While scrolling through, it brought to mind a Lou Pinella story about Ichiro in the spring of 2001, when Ichiro came to Seattle from Japan as a prized international signing. Pinella was the manager for the Mariners then and according to a 2011 Seattle Times article by columnist Larry Stone, was not impressed by the then 27-year old rookie during spring training. Most notably was frustrated at how a light-hitting Ichiro never hit the ball hard, never hit it on the screws.
“Ichiro, do you ever turn on the ball?” Pinella asked in the dugout before a first inning spring training at-bat.
“Yeah, sometimes” Ichiro replied.
He then went into the batters box and crushed a ball onto a hill well beyond the center field fence. As he arrived back into the dugout, he asked Pinella: “Is that turning on the ball, skip?”
I know Pinella must’ve loved that. He then challenged his rookie on his next at-bat to pull the ball. The left-handed Ichiro had been hitting the ball so much to left field in spring training that teams were starting to defend him like a right-handed pull hitter. Pinella challenged him in his next at bat to pull the baseball. Sure enough in his next time up, Ichiro hit one over the right field fence and said to his manager:
“Are you happy now?”
To that Pinella replied: “You can do whatever you want for the rest of the year.”
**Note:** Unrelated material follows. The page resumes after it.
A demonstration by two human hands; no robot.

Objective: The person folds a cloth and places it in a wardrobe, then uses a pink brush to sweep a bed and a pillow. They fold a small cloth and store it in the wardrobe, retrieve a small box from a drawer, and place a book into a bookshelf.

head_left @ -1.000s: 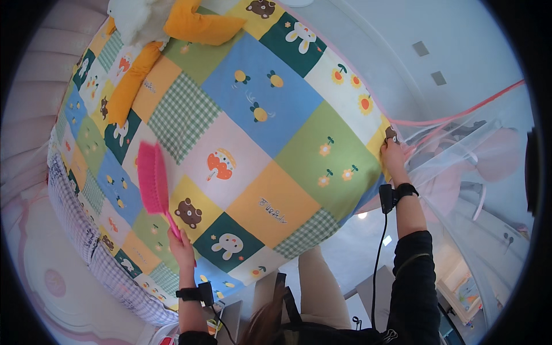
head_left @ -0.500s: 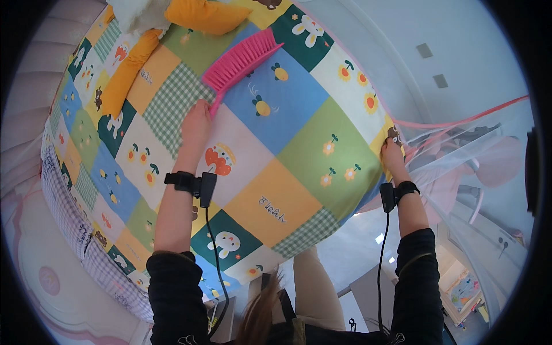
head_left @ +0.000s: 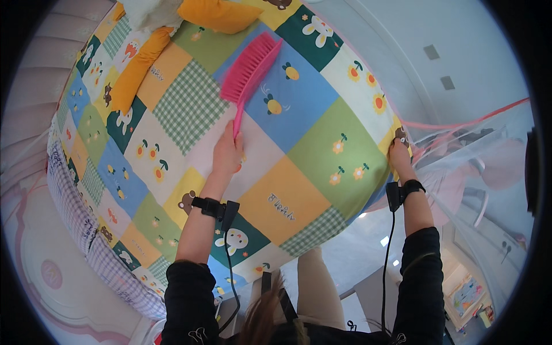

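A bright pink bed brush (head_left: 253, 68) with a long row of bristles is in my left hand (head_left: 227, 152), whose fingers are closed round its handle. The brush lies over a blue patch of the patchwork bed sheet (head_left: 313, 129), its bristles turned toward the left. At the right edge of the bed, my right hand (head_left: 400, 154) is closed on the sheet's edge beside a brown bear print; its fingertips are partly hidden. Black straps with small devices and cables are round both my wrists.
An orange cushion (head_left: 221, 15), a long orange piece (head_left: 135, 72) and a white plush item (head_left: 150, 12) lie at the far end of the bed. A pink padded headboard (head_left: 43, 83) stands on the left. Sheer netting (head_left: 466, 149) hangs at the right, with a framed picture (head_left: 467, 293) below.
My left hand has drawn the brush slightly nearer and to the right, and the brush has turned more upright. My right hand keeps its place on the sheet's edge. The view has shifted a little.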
All he did the rest of the year was win the AL MVP for 2001. Also won Rookie Of The Year. Led the league in hits, at-bats, stolen bases. Throw a batting title in there as well.
I listened to lots of Dan Patrick that summer. At the time he did a show with former Cincinnati Nasty Boy Rob Dibble. Dibble wasn’t sold on Ichiro’s early success and boldly proclaimed on the show in July of that summer that he would tattoo Ichiro’s name in Japanese print on his ass if Ichiro won the batting title. Well, he’s had that tattoo on his ass since October 2001.
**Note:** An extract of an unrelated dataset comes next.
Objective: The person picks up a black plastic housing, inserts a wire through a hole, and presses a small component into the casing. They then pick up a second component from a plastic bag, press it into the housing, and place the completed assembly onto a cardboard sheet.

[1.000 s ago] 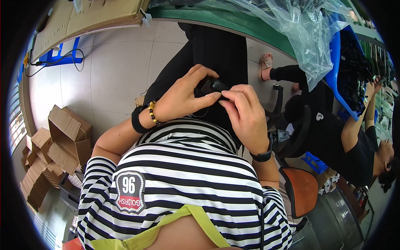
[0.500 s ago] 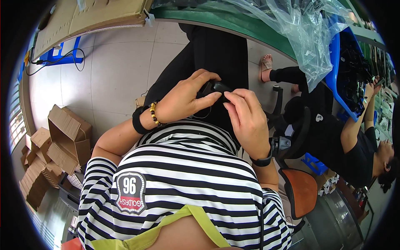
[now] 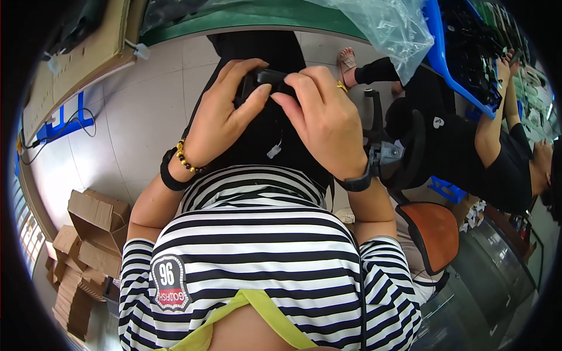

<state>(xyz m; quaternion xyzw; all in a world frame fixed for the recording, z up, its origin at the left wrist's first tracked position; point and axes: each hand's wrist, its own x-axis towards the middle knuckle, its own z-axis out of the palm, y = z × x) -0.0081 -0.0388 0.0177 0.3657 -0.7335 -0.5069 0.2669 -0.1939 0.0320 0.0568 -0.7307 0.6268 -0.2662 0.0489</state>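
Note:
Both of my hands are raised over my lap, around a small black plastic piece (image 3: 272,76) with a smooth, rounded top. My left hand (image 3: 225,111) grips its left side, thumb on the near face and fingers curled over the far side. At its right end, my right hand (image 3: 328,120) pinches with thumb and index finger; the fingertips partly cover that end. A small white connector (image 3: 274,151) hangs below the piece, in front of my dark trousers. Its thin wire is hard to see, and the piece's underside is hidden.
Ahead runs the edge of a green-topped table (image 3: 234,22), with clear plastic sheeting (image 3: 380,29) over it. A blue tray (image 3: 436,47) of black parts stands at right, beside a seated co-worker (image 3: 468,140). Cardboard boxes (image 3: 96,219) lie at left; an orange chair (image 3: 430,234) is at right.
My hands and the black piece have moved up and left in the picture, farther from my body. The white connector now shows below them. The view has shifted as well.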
In the summer of 2003 when I first started going to Mariners games at Safeco Field, they would show his Japanese highlights between innings. His Japanese highlights. They were incredible to see. He was throwing dudes out at third from deep right field with these rope laser throws. The crowd at those games would erupt at these amazing video feats. The thing that always amazed me is that they never showed the same highlights more than once. There was an endless supply of footage to tap into and use.
In the Summer of 2004, Ichiro’s powers were at full peak. He set the MLB Record for hits with 262. TWO HUNDRED AND SIXTY TWO!!!! That’s nearly 1.62 hits per game. Nearly 2 hits per game. In the big leagues. Hit .372. Did all this and somehow finished 7th in the MVP voting. Finished behind Vlad Guerrerro, Sheffield, Manny, David Ortiz, Miguel Tejada, and Johan Santana. Chicks dig the long ball and heaters I guess.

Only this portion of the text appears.